Your heart drops. “What? Dad—”
“Not one word,” he cuts in, sharper now. “The final answer is no.”
You push your chair back, standing too fast. “But Dad, I love him.”
The words hang there, heavy and fragile.
He doesn’t soften. Not even a little.
That door closes on more than the conversation—it slams shut on your whole world. The one thing you wanted.
You leave after breakfast, shirt still half-unbuttoned, hair undone and wild as the wind tangles through it while you run. The ranch comes into view, wide and open and more like home than the house you just fled.
Cade is out by the fence when he sees you. He straightens instantly, concern flashing across his face.
“Hey—what’s wrong?” he asks, already moving toward you.
You don’t answer. You just run straight into him.
His arms come around you without hesitation, one rolled-up, checkered sleeve brushing your skin as he pulls you close. You kiss him—hard, certain, desperate.

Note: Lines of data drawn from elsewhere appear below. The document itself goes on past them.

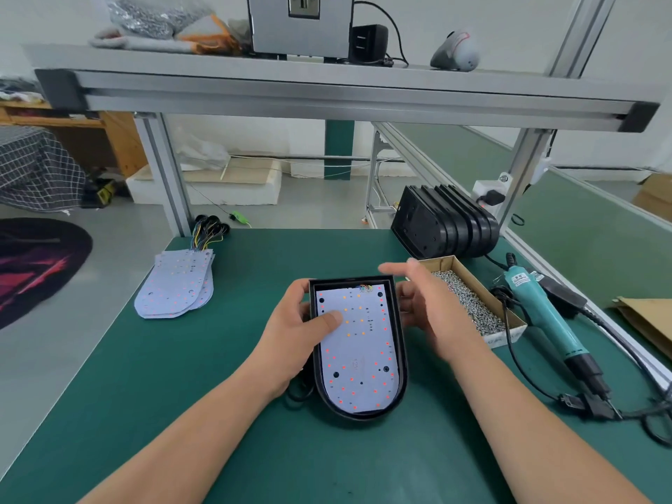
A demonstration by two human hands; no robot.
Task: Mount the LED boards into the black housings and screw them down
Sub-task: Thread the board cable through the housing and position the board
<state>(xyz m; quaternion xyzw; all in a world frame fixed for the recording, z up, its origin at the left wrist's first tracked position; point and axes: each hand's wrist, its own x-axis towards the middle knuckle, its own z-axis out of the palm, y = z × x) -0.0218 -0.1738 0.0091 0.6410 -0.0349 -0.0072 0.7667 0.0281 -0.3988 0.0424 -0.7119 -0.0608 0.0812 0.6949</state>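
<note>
A black housing [401, 361] lies on the green mat in front of me, with a white LED board [358, 358] seated inside it. My left hand [296, 332] grips the housing's left rim, thumb pressing on the board. My right hand [429, 303] hovers just right of the housing, blurred, fingers spread and holding nothing. A cardboard box of silver screws [472, 303] sits right behind that hand. A teal electric screwdriver [545, 314] lies at the right.
A stack of loose LED boards [174, 285] with wire bundles lies at the left. Several black housings [447, 221] stand in a row at the back right. An aluminium frame rail [327, 92] crosses overhead. The screwdriver's cable [527, 380] trails along the right.
</note>
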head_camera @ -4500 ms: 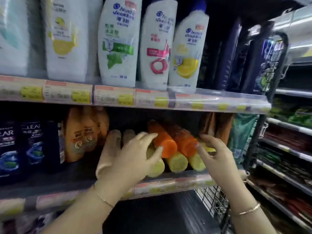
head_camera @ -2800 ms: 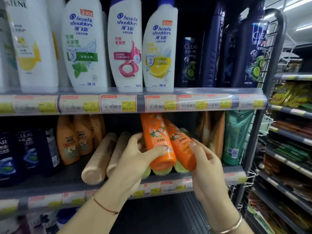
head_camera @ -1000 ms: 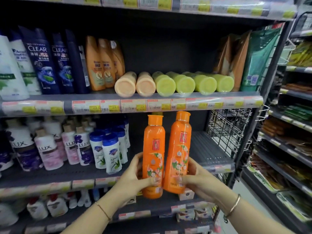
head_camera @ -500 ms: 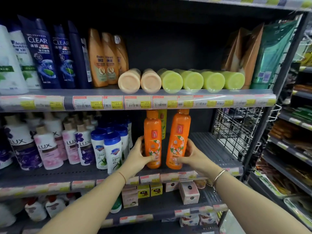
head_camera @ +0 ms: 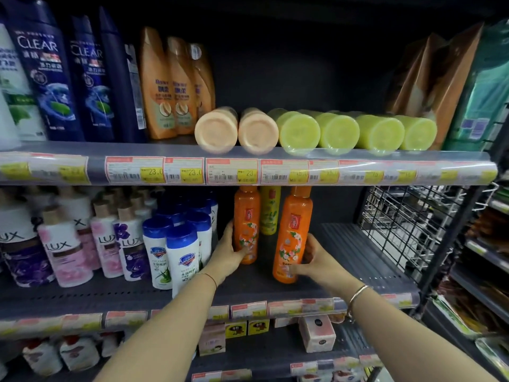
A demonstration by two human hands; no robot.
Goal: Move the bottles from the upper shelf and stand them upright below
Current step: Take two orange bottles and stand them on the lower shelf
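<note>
Two orange bottles stand upright on the lower shelf [head_camera: 366, 252]. My left hand [head_camera: 230, 250] wraps the left orange bottle [head_camera: 246, 224]. My right hand [head_camera: 311, 260] holds the right orange bottle [head_camera: 293, 235] near its base. A yellow bottle [head_camera: 270, 209] stands upright behind and between them. On the upper shelf [head_camera: 248, 154] lie two peach bottles [head_camera: 216, 130] [head_camera: 257, 130] and several yellow-green bottles [head_camera: 298, 132], all on their sides with bases facing out.
White bottles with blue caps [head_camera: 181, 260] and LUX bottles [head_camera: 63, 246] crowd the lower shelf left of my left hand. A wire mesh side panel [head_camera: 407, 224] closes the shelf on the right. Dark blue CLEAR bottles [head_camera: 41, 78] and orange shampoo bottles [head_camera: 157, 86] stand on the upper shelf.
Both hands carried the two orange bottles down from the upper shelf, turned them upright, and pushed them back onto the lower shelf, where they now stand slightly apart.
</note>
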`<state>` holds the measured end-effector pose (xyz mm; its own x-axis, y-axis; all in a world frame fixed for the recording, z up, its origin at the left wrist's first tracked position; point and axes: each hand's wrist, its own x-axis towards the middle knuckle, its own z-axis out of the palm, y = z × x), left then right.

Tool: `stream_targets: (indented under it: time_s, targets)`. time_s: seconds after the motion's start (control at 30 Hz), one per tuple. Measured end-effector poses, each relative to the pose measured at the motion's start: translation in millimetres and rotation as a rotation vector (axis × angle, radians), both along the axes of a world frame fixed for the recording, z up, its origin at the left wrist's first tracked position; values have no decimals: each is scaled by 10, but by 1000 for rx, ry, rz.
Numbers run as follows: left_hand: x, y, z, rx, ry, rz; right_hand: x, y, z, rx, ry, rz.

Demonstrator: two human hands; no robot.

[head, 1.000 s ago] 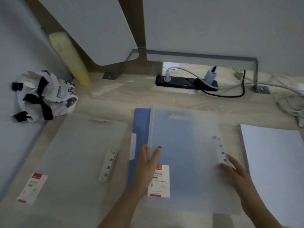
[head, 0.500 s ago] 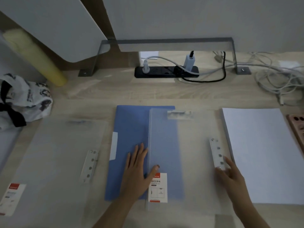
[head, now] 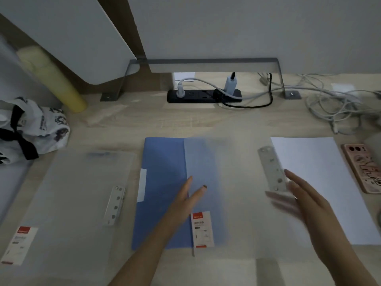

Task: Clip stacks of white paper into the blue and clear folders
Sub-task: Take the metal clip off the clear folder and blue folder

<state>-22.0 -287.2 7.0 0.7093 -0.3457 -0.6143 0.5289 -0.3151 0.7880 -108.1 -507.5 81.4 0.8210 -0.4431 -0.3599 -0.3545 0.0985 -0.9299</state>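
Left hand (head: 183,201) lies flat, fingers straight, grip apart, across the seam where the clear folder (head: 233,178) overlaps the blue folder (head: 162,182), mid-desk (head: 185,124). Right hand (head: 307,203) is spread too, grip apart, holding nothing, at the clear folder's right edge just beside its metal clip (head: 272,170); blurred, contact unclear. White paper stack (head: 321,182) sits right of that, phone case (head: 362,168) beside it. Second clear folder (head: 78,193) lies left of the blue one. Farther back: printed bag (head: 41,129), yellow roll (head: 57,85), power strip (head: 204,96), cables (head: 334,104).
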Motion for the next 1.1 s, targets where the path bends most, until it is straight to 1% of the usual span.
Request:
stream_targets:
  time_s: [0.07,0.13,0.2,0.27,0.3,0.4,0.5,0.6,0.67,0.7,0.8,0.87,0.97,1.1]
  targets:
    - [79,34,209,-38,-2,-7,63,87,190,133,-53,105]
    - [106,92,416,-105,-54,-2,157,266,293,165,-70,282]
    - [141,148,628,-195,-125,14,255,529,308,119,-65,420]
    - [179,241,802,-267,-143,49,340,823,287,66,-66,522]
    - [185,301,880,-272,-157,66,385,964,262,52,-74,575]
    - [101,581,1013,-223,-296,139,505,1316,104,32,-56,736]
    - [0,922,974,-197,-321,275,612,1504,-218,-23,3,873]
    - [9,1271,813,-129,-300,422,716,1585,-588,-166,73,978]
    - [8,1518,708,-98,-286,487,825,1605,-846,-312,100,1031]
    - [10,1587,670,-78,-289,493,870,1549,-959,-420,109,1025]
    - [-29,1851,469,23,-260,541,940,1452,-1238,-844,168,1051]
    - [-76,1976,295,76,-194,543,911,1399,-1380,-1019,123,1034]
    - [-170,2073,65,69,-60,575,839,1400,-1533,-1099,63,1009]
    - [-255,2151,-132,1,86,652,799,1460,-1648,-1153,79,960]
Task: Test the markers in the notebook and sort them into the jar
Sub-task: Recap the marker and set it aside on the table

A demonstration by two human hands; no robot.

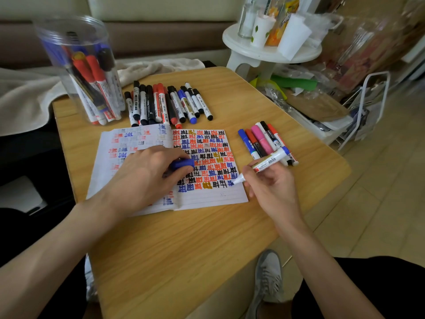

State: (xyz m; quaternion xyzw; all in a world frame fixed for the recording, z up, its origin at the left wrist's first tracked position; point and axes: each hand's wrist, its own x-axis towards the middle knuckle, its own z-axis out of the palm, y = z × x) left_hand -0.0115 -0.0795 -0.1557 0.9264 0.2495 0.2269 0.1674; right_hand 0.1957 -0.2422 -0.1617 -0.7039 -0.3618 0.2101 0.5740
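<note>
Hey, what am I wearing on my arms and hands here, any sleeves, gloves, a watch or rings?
Nothing shows on them. The left hand and right hand have no gloves, and no rings are visible. The left forearm and right forearm are uncovered right to the frame edge, with no sleeve, watch or bracelet in view.

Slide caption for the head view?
Right hand holds a white-barrelled blue marker, tip on the open lined notebook; left hand holds a blue cap.

You had open worktop [179, 254] along the near edge; the jar [78, 70] blocked the far left corner, loose markers [165, 104] the far edge, a marker cluster [264, 143] the right edge.
</note>
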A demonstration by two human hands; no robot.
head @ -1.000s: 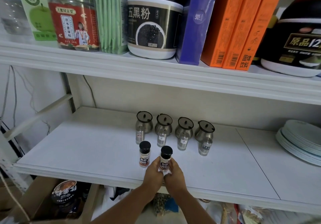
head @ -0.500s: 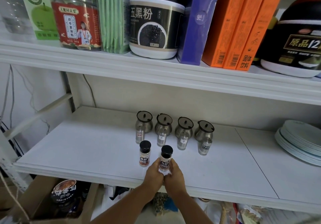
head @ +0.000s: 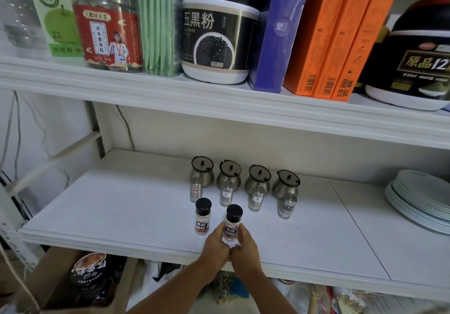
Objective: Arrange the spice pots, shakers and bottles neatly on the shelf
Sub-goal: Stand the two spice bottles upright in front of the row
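Note:
On the white shelf [head: 121, 211] a back row of several steel spice pots [head: 230, 175] with dark lids stands, and a row of steel shakers [head: 256, 199] stands just in front of them. Nearer the front edge stands a black-capped pepper bottle [head: 202, 216], upright and free. Right of it a second black-capped pepper bottle [head: 232, 223] stands upright on the shelf. My left hand [head: 215, 248] and my right hand [head: 244, 248] both clasp its lower half from either side, hiding its base.
A stack of pale plates [head: 418, 201] sits at the shelf's right end. The upper shelf [head: 219, 102] carries jars, boxes and packets overhead. Below the shelf, an open cardboard box [head: 73, 284] holds a dark jar, with bags to the right.
Both hands and the bottle between them stay almost still; the bottle shifts only slightly, keeping its place right of the first bottle.

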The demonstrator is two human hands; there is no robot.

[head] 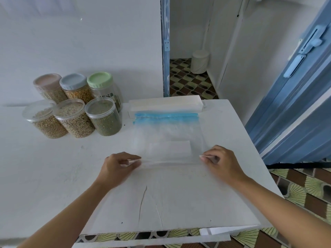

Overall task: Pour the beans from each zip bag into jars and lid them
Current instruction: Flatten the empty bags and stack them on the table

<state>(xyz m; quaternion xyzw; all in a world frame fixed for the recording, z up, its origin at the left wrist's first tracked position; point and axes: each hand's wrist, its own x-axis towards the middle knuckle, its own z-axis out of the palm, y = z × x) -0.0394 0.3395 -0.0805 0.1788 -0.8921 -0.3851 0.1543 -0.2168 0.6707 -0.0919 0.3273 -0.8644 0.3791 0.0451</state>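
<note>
My left hand (118,165) and right hand (220,160) each pinch a zip bag (168,135) corner on the bench (161,203); I'd pull evenly outward.

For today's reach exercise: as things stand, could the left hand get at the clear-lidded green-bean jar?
Probably yes: only bare table lies between the left hand and the green-bean jar, though it must release the zip bag corner it pinches.
</note>
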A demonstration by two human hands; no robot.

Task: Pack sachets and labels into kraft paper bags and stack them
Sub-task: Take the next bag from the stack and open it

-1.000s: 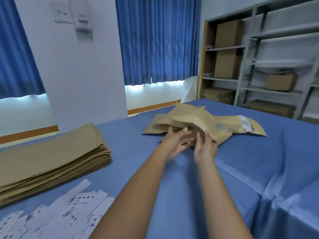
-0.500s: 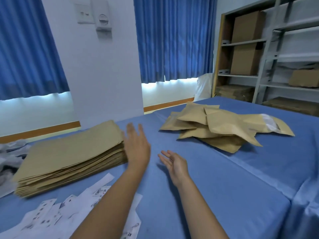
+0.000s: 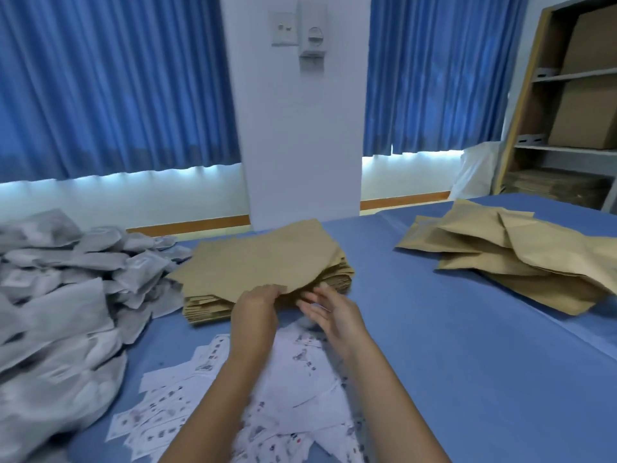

“I’m not listening to him,” you say against his mouth. Another kiss. “I love you. And he can accept that—or not.”
Cade pulls back just enough to look at you, hands still firm at your waist. There’s worry there. Care.
“Are you sure?” he asks quietly.
You nod, forehead pressing to his. “My wild boy,” you murmur. “My wild joy.”
That earns a grin. One of his real ones.
“Then come here,” he says, kissing you again like it’s settled.